» **Provided records**
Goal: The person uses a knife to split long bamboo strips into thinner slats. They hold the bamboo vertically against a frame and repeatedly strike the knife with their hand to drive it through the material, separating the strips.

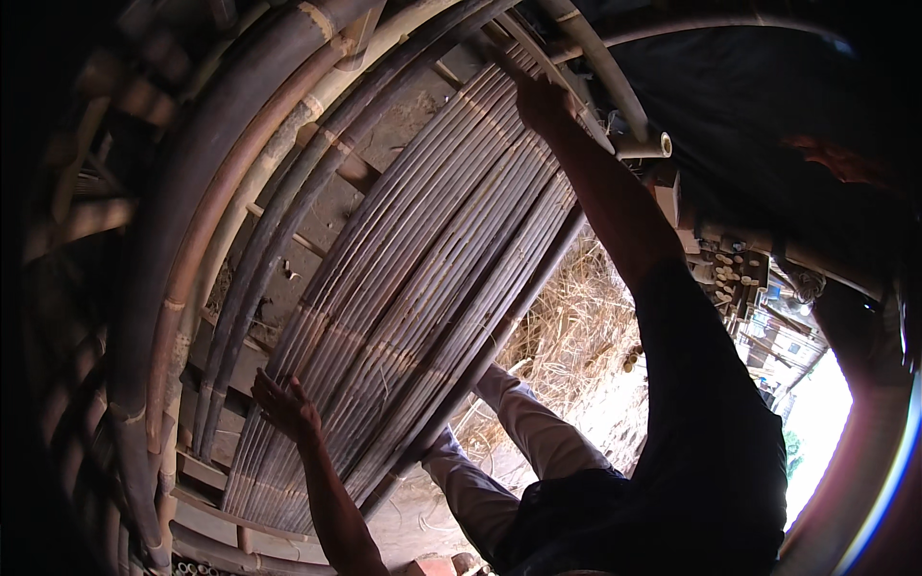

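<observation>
A panel of many narrow brown bamboo strips (413, 278), laid side by side, slants across the middle of the view. My left hand (288, 408) rests at the panel's near left edge, fingers apart and holding nothing. At the far right end, my right hand (545, 104) is closed beside the strip ends and a pale bamboo rail. Something dark and narrow reaches up and left from that hand; shadow hides what it is and how the fingers hold it.
Thick curved bamboo poles (216, 182) run along the left. A cut pole end (665, 145) juts out past my right forearm. Dry straw-like shavings (576, 307) cover the ground beside my legs (538, 422). Stacked bamboo pieces (735, 274) lie farther right.
</observation>
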### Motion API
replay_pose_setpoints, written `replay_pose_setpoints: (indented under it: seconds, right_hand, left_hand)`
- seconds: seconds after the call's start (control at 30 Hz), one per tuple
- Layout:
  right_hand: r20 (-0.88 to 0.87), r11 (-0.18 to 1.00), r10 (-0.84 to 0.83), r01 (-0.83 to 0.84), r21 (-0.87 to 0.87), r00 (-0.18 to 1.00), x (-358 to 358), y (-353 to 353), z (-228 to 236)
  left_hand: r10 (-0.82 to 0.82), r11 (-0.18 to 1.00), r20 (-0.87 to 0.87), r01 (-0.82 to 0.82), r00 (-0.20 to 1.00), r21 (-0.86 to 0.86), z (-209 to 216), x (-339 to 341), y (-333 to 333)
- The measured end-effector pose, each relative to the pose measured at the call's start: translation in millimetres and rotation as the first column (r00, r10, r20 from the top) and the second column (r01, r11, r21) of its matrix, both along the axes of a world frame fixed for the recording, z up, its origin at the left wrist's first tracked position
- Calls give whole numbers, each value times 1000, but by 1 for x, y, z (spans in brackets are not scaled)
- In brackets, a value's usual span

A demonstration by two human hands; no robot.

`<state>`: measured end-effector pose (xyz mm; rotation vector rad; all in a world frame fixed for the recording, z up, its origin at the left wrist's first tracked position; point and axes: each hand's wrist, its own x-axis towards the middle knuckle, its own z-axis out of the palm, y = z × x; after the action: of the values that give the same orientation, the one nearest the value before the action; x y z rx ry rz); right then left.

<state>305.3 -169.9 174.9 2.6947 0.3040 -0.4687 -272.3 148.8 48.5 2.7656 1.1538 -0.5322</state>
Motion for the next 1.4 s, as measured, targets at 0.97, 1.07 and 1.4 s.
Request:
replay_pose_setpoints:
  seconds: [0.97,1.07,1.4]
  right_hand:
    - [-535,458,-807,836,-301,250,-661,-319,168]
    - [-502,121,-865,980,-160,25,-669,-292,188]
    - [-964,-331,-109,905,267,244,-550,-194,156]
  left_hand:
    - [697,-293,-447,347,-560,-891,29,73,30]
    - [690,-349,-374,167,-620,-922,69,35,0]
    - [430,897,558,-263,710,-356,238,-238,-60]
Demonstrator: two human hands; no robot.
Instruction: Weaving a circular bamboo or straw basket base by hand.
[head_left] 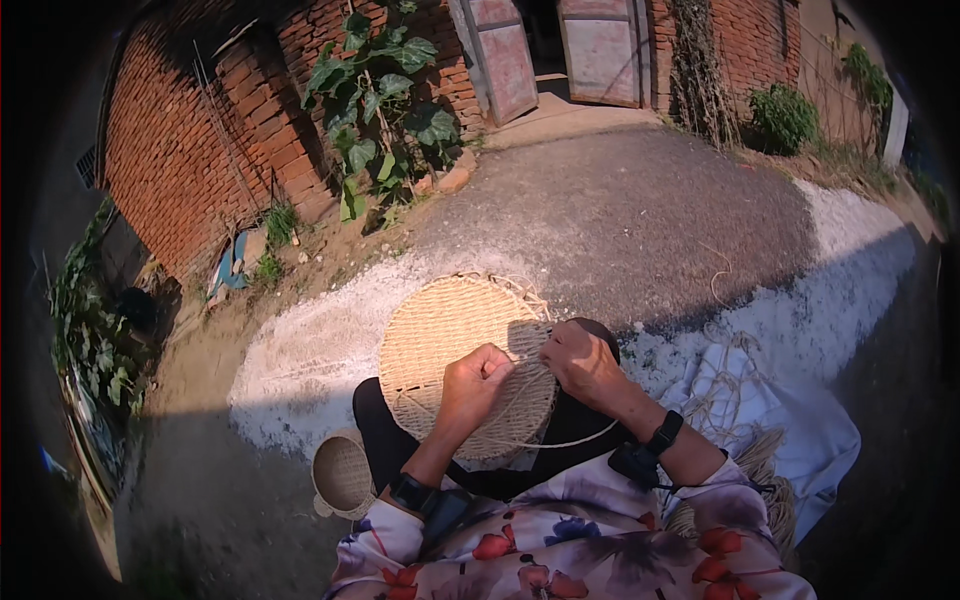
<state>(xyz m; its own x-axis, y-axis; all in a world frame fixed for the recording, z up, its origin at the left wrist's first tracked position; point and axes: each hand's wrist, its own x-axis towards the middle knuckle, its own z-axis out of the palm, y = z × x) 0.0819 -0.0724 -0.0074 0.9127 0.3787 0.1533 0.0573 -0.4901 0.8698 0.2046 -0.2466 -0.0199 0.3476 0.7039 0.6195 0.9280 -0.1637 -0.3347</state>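
Observation:
A large round woven straw basket (450, 320) rests on my lap, its flat woven face turned up. Over its middle, my left hand (476, 382) is closed with thumb and forefinger pinched together at a thin straw cord. At the right part of the rim, my right hand (582, 362) is closed around a strand of the cord. A loose length of straw cord (575, 441) loops below my right hand across my dark trousers. Loose twisted ends stand along the far right rim. My fingers hide the exact spot where the strands meet the weave.
A small woven basket (343, 475) stands on the ground to my left. At my right, a white sheet (820, 440) lies under tangled cords and a straw cord bundle (765, 455). Ahead are a leafy plant (375, 110), brick walls (190, 170) and an open metal door (603, 50).

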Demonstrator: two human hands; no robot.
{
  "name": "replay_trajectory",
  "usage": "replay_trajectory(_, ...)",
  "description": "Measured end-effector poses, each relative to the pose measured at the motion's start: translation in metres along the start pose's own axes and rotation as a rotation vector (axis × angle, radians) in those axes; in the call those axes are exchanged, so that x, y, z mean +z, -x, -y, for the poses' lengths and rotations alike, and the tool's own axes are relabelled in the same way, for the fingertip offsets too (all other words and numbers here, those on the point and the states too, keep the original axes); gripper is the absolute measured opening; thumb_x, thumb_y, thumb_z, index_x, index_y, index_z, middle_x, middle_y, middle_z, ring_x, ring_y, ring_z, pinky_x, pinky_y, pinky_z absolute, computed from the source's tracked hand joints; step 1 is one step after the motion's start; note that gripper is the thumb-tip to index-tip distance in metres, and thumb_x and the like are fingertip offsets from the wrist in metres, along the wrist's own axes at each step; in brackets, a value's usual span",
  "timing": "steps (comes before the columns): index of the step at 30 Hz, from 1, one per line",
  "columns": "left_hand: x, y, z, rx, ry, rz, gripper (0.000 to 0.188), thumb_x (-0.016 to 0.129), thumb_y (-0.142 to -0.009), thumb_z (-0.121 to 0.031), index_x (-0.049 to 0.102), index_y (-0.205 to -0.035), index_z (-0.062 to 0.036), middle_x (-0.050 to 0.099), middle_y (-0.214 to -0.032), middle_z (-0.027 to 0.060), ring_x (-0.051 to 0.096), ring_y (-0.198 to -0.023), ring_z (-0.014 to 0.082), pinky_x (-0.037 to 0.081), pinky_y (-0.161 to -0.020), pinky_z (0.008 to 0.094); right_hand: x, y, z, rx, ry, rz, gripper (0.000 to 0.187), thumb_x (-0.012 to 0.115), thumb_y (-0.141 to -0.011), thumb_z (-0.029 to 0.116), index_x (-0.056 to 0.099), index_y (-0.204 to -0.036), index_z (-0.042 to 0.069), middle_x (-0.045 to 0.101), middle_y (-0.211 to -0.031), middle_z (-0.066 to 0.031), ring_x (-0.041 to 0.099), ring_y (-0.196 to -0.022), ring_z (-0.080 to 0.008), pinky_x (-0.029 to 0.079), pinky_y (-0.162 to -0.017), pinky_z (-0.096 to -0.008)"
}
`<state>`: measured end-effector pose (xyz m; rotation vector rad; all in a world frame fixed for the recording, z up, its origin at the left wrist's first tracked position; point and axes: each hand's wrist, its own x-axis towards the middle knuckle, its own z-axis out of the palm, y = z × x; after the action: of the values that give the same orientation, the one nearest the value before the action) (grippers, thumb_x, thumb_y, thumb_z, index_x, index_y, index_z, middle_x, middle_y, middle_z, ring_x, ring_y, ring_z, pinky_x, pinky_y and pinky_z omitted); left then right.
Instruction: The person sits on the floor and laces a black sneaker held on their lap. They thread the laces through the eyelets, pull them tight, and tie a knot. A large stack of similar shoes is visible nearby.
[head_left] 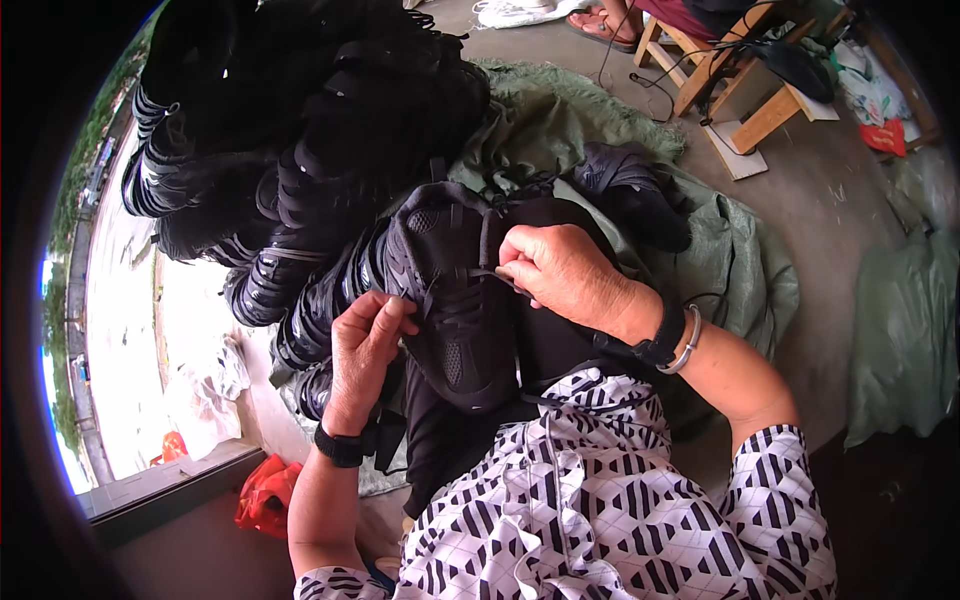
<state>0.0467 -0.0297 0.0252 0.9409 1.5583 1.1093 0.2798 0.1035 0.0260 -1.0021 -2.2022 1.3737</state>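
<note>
A black shoe upper rests on my lap, toe toward me, with dark laces crossing its front. My right hand is closed in a pinch at its upper right side, on a dark shoelace that runs across the tongue. At the left edge of the shoe my left hand has thumb and forefinger pinched together; whatever lies between them is too small to make out. Both wrists wear black bands, and a metal bangle sits on the right one.
A tall heap of black shoe uppers rises ahead on the left. Green woven sheeting lies under more dark uppers. Wooden stools and another person's foot are far right. A red bag sits lower left.
</note>
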Motion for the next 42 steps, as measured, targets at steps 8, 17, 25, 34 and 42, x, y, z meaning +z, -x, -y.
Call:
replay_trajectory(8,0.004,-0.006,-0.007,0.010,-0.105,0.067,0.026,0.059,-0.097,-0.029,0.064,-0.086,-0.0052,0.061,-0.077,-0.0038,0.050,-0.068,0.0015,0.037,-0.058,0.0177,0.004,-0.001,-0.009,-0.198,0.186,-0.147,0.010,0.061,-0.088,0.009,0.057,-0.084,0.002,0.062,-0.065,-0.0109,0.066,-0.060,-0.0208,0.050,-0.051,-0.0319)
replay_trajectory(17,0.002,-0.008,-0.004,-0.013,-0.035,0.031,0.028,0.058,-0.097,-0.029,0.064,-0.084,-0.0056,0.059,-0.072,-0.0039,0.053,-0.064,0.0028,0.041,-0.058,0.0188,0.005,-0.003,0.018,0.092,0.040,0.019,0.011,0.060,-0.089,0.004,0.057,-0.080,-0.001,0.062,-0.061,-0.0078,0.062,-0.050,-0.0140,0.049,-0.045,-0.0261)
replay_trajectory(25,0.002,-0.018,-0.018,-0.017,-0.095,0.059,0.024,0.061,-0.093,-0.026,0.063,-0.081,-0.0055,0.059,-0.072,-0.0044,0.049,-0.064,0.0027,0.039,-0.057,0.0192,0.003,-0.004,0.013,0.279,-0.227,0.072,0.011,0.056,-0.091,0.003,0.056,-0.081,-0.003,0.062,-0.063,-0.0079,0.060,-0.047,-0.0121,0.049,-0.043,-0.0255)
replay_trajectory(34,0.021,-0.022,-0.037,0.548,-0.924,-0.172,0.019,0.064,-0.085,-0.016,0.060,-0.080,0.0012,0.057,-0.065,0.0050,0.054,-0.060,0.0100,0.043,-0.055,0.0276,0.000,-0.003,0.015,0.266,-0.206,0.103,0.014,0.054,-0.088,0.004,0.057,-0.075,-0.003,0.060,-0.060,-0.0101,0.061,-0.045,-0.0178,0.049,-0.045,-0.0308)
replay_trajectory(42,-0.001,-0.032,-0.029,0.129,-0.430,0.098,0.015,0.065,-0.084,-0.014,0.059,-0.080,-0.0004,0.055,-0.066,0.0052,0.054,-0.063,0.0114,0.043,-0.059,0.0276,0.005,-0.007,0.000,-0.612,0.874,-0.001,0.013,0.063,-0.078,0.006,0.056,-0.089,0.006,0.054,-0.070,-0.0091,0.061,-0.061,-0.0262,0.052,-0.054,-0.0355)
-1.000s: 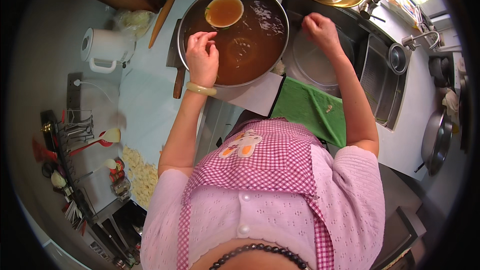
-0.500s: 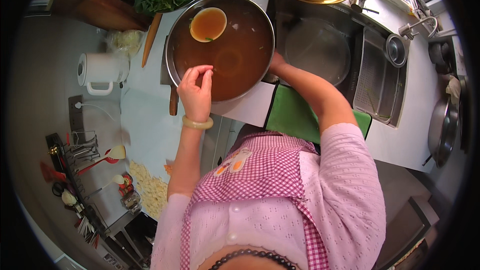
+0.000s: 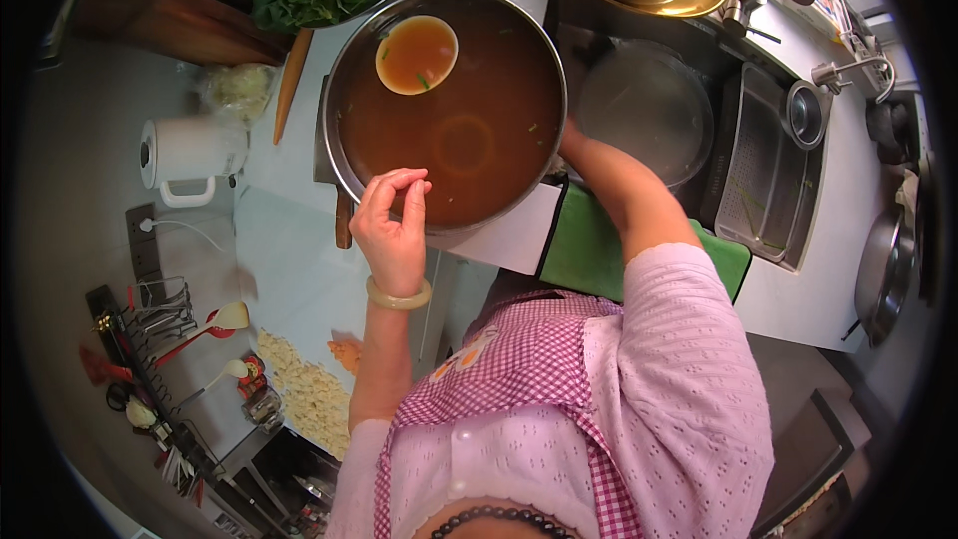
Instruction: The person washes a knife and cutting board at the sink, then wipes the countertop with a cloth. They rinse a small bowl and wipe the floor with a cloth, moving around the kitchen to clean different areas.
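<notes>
Metal basin, brown liquid inside, beside the sink.
Hands apart: left hand pinching just above the near rim, right hand mostly hidden at the basin's right side (grip, and anything pinched, can't be told). Slow, light fingers should avoid rocking the bowl inside, with its green scrap.

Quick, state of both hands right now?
Left hand: pinched shut over the bowl; can't tell whether it holds anything.
Right hand: mostly hidden by the bowl; can't tell.
</notes>
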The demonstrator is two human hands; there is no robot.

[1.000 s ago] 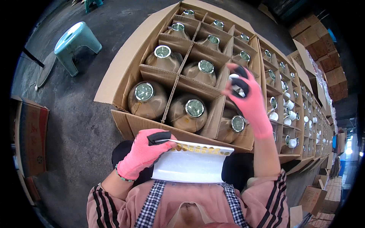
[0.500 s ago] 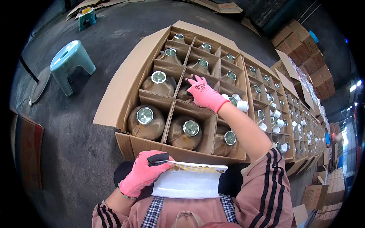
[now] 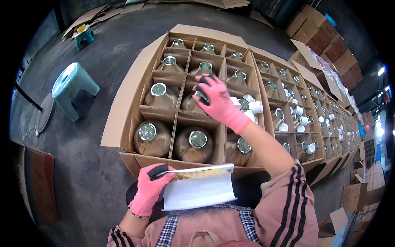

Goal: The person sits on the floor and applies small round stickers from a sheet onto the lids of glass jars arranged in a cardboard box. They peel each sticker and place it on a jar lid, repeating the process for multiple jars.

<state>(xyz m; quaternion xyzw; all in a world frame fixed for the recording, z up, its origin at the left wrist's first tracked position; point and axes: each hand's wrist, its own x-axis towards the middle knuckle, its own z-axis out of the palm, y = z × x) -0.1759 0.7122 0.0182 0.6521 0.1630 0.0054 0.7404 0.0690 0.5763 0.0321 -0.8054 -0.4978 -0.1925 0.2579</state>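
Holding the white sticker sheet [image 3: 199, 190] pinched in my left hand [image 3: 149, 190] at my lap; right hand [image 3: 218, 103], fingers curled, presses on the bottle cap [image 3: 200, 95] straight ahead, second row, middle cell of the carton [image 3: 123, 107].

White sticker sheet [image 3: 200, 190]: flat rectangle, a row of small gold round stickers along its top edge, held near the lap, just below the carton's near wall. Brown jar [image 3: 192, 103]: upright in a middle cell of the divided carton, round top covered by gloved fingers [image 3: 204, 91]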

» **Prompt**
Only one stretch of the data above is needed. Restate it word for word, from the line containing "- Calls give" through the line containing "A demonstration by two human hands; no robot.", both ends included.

» **Written response**
- Calls give whole numbers, each value times 1000, but by 1 for x, y, z (spans in brackets are not scaled)
- In brackets, a value's usual span

A demonstration by two human hands; no robot.

There is nothing further to this exercise.